Bambi was kind enough to furnish me with a brilliantly well-paying job at an entertainment facility owned by a dear cousin of his, an exuberant war widow named Ms Clara St Dawes, who had daringly gambled the state-funded compensation for her husband’s intriguingly-grotesque death on a horse named ‘Stern Willy’. At thirty-five-to-one odds, she’d won enough money to open her first of many entertainment venues at a local children’s hospital. The prized feature was a water-ride (of course designed by the Venerable James Ferdinand Bambi III) called Hades’ Delight, and it simulated a relaxing float through the bubbling, mystic river Styx before eventually plummeting into the Underworld. It was enchanting, educational and exciting; all that a child-in-need should need.
Stylistically, the ride was an acclaimed success and the local community were delighted by its inclusion, however several complaints were soon registered with regard to the awkward implicative nature and proximity to the cancer ward and so, regardless of the approval of the majority, the enterprise was eventually disbanded. Bambi mourned the malalignment of both his cousin’s hard work and his own artistry, and would recall in regret-soaked tones of how orderlies would continue to profit handsomely off the coins left in the mouths of fresh cadavers by friends and loved ones who had really gotten into the whole thing.

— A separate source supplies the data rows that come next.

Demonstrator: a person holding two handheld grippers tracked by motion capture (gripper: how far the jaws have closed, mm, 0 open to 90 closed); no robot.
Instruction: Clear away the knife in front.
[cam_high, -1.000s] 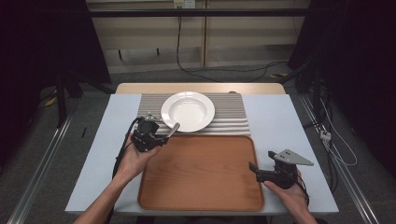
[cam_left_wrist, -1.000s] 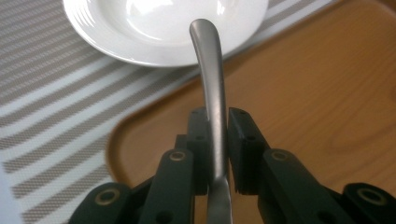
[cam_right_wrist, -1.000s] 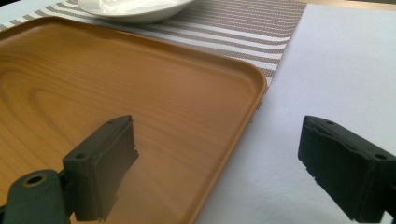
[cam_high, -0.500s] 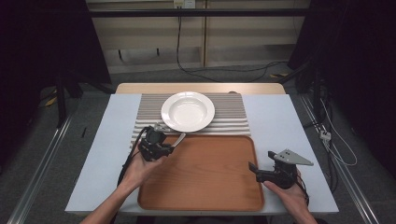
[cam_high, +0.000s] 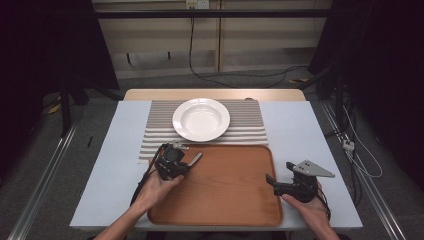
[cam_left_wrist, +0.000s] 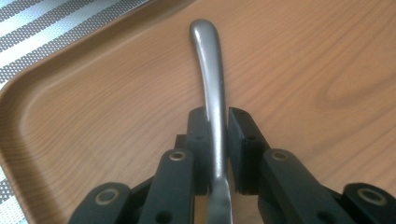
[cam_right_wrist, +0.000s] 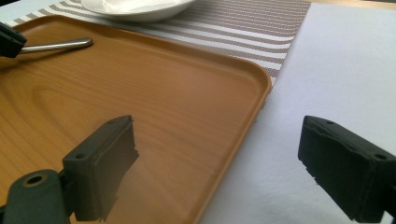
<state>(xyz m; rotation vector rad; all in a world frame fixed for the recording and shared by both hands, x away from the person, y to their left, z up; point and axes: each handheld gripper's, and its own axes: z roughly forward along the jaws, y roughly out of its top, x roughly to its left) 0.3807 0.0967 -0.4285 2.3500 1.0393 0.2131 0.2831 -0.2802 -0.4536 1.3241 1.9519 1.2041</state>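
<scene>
- since the earlier frames the left gripper (cam_high: 186, 162) has come down and toward the lower middle of the high view, from just beside the plate's left rim to the upper left corner of the tray; the right gripper (cam_high: 274, 181) sits where it was.
- left gripper: its jaws are clenched on a metal utensil handle (cam_left_wrist: 211, 79), seen in the left gripper view squeezed between the two black pads (cam_left_wrist: 241, 135); the rounded free end of the handle points to the top of that frame, just above the wood of the tray.
- whether the handle's end touches the tray or hangs a little above it, i cannot tell; the utensil's working end is hidden behind the jaws.
- in the high view the handle (cam_high: 195, 159) slants up and to the right from the left gripper, over the tray's upper left corner.
- right gripper: jaws spread wide with nothing between them; in the right gripper view one pad (cam_right_wrist: 105, 161) is over the tray's right part and the other over the pale table cover (cam_right_wrist: 355, 56) beside it.
- tray (cam_high: 235, 210): brown wood, lower middle of the high view, lying on the pale cover.
- white plate (cam_high: 201, 119): above the tray in the high view, on a striped mat (cam_high: 250, 120), well apart from both grippers.
</scene>
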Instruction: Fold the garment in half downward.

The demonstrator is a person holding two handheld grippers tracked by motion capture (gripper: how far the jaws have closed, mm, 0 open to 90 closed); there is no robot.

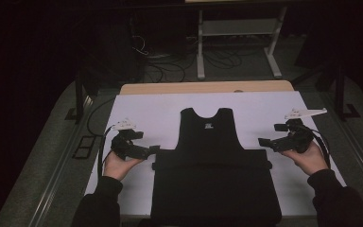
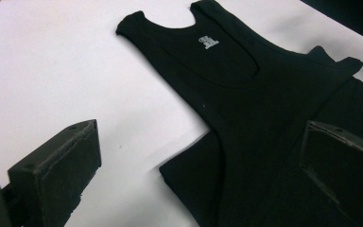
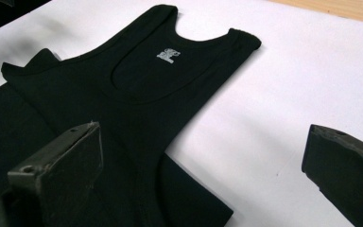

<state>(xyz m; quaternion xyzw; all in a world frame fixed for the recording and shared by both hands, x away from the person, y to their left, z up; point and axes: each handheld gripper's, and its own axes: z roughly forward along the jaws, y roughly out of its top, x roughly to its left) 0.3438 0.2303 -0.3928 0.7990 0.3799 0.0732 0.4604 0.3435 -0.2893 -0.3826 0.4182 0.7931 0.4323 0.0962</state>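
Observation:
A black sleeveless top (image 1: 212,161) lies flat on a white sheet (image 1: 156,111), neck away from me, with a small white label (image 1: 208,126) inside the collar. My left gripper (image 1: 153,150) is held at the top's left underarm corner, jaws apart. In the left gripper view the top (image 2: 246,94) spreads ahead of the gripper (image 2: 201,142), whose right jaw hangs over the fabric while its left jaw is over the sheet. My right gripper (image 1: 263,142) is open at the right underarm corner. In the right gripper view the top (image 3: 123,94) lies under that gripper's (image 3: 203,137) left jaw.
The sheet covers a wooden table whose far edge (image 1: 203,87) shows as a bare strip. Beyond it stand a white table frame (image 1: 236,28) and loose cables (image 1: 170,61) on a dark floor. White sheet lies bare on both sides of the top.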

It did not deter Ms St Dawes, however. In a world frenzied by booming reputations and lines of credit approved on breast-size alone, she established what was considered to be the world’s first ‘petting pond’ near Kendal. It was there I worked as a Swan Wrangler for three months of the year, in the quaint summer of Northern England, wading into the chilly waters of Killington Lake to reprimand ducks for biting the eyes out of children’s faces. Despite succumbing to a fierce mint-cake addiction and developing trench foot, I look back on those days with a great fondness.
I experienced my first true love on the shores of Lake Windermere, where I met a teen-aged, freckled lass named Mortha. She owned an enigmatic voice that I assumed to be a Scottish accent until I discovered, six months later, it was the result of her being deaf. Mortha and I shared so much together; experiences, stories, opium-based foot wash and, eventually, the Epstein-Barr virus. We were completely in love by the end of my first summer at the petting pond and had she not been offered a part-time gig as the Shadow Secretary of State for International Trade, I suspect our lives would have followed a very different path.
But some things are not to be.
I returned to London at the end of summer via airship, wisely deciding to survive the journey which went against the fashion of the time. With a tidy sum of money in my pocket and a new world ahead of me, I pondered the man I wished to become. My dear friend, James Ferdinand Bambi III and his delightful cousin, the entrepreneurial Ms Clara St Dawes had both seized mighty legacies and I looked to them with the highest respect, but as I strolled through the streets of Chelsea, I considered the ceiling of their dreams. Did I simply wish to pursue a single facet of life and chase it endlessly, like a hungry fox to a single rabbit? Or did I wish to fully embrace the enjoyment of all rabbits, like a children’s radio show presenter (but not quite to the same far reaches of decency)?
There was much to consider as time poured way, however, my wonderings and wanderings would have to remain at ease for a moment. Life itself was conjuring an agenda upon my behalf.